Mas, como em todo sonho bom, de manhã é necessário acordar. Alice o solta. Sua expressão é oposta daquela que tinha há alguns minutos atrás.
– Eu preciso ir embora. – Ela diz, enxugando as lágrimas com as pontas dos dedos.
– Você vai ficar bem? – Ele pergunta, preocupado por saber o quão frágil ela está.
– Não precisa se preocupar comigo. – Ela funga e retira o casaco dele.
– Pode ficar com o casaco. – Bruno diz, quando ela lhe entrega o casaco.
– Não, pode pegar. – Ela empurra o casaco contra o peito dele, notando as marcas que suas lágrimas deixaram na camisa dele.
– Você vai precisar de uma carona? Vai voltar a chover daqui a pouco. – Diz ele, nervoso.
– Obrigada, mas não preciso. Quero caminhar um pouco. – Ela se vira e caminha em direção à rua.

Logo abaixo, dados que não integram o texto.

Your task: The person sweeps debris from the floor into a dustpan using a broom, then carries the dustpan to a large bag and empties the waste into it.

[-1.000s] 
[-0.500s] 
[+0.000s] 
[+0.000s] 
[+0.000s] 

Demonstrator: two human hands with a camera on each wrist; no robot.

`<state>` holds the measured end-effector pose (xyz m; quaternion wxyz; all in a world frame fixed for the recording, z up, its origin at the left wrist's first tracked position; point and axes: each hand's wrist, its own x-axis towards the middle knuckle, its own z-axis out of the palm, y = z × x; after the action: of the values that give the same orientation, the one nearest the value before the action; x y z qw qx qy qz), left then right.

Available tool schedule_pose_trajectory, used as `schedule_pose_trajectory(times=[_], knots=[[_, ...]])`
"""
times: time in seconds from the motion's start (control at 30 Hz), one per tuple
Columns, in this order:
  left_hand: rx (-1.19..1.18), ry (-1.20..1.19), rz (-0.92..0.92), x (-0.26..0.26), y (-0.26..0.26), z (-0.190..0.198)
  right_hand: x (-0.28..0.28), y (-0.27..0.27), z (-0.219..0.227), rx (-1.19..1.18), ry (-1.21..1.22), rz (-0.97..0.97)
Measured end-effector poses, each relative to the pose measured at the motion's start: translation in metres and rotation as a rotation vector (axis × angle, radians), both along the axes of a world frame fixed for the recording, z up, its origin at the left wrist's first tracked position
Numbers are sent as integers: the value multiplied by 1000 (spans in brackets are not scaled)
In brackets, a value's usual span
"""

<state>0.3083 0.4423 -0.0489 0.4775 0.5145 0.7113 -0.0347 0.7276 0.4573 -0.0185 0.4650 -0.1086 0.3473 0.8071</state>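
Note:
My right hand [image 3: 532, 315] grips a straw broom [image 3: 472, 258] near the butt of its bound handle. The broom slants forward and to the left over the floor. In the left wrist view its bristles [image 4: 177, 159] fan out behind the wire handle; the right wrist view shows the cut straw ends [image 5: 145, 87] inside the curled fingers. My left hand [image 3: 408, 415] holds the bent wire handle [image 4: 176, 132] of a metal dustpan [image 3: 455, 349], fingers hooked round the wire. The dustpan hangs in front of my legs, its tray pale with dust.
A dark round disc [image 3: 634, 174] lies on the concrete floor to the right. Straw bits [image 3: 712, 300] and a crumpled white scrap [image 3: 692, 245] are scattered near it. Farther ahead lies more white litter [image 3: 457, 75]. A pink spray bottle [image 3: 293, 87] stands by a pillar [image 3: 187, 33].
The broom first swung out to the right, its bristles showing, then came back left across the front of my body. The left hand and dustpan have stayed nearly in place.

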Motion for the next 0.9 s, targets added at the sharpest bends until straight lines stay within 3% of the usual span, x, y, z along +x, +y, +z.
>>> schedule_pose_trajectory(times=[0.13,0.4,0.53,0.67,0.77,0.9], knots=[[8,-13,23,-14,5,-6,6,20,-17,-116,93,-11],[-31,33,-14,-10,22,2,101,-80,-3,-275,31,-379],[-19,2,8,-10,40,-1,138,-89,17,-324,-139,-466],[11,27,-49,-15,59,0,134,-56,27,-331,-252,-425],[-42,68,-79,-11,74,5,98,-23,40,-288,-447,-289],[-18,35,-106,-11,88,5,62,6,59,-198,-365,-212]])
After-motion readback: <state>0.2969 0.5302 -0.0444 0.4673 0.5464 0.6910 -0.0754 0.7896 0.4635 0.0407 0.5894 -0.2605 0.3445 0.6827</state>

Bruno permanece parado por um instante, vê quando ela some pelo portão e respira fundo, sabendo que depois desse momento de aproximação, a vida dos dois logo volta ao que é de costume. Ambos em lados diferentes de uma briga que está bem perto de chegar ao fim. Pergunta-se o quanto ela vai odiá-lo, depois que descobrir o que está acontecendo.
– Eu ainda amo você, Alice. – Diz pra si mesmo, quando passa por ela na rua.
Bruno nota as gotículas de chuva que começam cair do céu, pensa em lhe oferecer carona novamente, mas sabe que é importante que ela tenha um momento de reflexão. Acelera o carro, deixando-a para trás.